» **What you need to do**
Using the listing below, report each line holding the string "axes".

» **Provided material**

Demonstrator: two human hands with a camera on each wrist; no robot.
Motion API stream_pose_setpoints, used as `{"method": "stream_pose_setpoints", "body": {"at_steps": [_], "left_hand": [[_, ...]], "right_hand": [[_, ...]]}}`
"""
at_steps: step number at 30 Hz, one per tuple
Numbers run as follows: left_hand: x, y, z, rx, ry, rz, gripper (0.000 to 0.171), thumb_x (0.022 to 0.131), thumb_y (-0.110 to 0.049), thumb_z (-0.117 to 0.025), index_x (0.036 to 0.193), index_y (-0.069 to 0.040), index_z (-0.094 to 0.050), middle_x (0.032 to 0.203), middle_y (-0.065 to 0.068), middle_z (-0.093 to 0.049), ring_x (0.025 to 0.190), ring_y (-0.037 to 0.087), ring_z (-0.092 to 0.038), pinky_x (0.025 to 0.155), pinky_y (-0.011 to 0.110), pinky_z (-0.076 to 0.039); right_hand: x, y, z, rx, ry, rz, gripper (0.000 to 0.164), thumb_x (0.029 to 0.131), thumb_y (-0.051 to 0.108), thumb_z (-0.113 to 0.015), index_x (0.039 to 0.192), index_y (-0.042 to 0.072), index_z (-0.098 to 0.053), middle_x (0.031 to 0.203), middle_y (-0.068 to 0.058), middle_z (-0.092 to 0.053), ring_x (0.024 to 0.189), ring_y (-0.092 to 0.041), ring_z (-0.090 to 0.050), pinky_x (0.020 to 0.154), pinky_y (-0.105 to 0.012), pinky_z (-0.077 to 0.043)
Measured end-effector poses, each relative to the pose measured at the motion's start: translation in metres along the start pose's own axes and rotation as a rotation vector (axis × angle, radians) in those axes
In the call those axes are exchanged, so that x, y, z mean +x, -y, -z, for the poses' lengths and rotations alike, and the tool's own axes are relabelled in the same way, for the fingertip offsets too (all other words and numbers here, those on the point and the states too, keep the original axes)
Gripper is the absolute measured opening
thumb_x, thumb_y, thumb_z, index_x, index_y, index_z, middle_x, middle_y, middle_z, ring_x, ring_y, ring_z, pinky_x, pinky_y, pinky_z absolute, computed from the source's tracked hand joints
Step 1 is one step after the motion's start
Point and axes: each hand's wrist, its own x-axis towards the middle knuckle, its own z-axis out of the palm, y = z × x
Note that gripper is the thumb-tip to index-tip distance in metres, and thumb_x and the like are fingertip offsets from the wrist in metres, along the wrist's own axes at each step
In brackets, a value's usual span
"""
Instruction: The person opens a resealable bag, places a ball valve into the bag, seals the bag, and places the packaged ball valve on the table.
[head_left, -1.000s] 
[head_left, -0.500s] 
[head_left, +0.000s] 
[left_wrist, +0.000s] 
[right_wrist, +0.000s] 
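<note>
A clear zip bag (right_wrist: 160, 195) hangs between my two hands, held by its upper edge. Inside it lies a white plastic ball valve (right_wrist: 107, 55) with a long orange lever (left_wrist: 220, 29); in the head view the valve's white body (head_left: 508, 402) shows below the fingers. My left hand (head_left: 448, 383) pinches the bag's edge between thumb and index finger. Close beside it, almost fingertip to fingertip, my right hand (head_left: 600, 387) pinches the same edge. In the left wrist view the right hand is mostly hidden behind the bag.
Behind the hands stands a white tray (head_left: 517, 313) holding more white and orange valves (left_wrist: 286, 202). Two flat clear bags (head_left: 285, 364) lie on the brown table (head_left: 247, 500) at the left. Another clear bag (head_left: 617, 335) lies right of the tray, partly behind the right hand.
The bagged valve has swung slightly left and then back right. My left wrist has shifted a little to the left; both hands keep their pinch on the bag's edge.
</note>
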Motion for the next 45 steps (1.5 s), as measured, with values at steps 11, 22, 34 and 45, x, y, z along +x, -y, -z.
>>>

» **Solution**
Measured end-effector poses, each relative to the pose measured at the motion's start: translation in metres along the start pose's own axes and rotation as a rotation vector (axis × angle, radians) in those axes
In the call those axes are exchanged, so that x, y, z mean +x, -y, -z, for the poses' lengths and rotations alike, and the tool's own axes are relabelled in the same way, for the fingertip offsets too (all other words and numbers here, those on the point and the states too, keep the original axes)
Point and axes: each hand's wrist, its own x-axis towards the middle knuckle, its own z-axis out of the palm, y = z × x
Note that gripper is the thumb-tip to index-tip distance in metres, and thumb_x and the like are fingertip offsets from the wrist in metres, along the wrist's own axes at each step

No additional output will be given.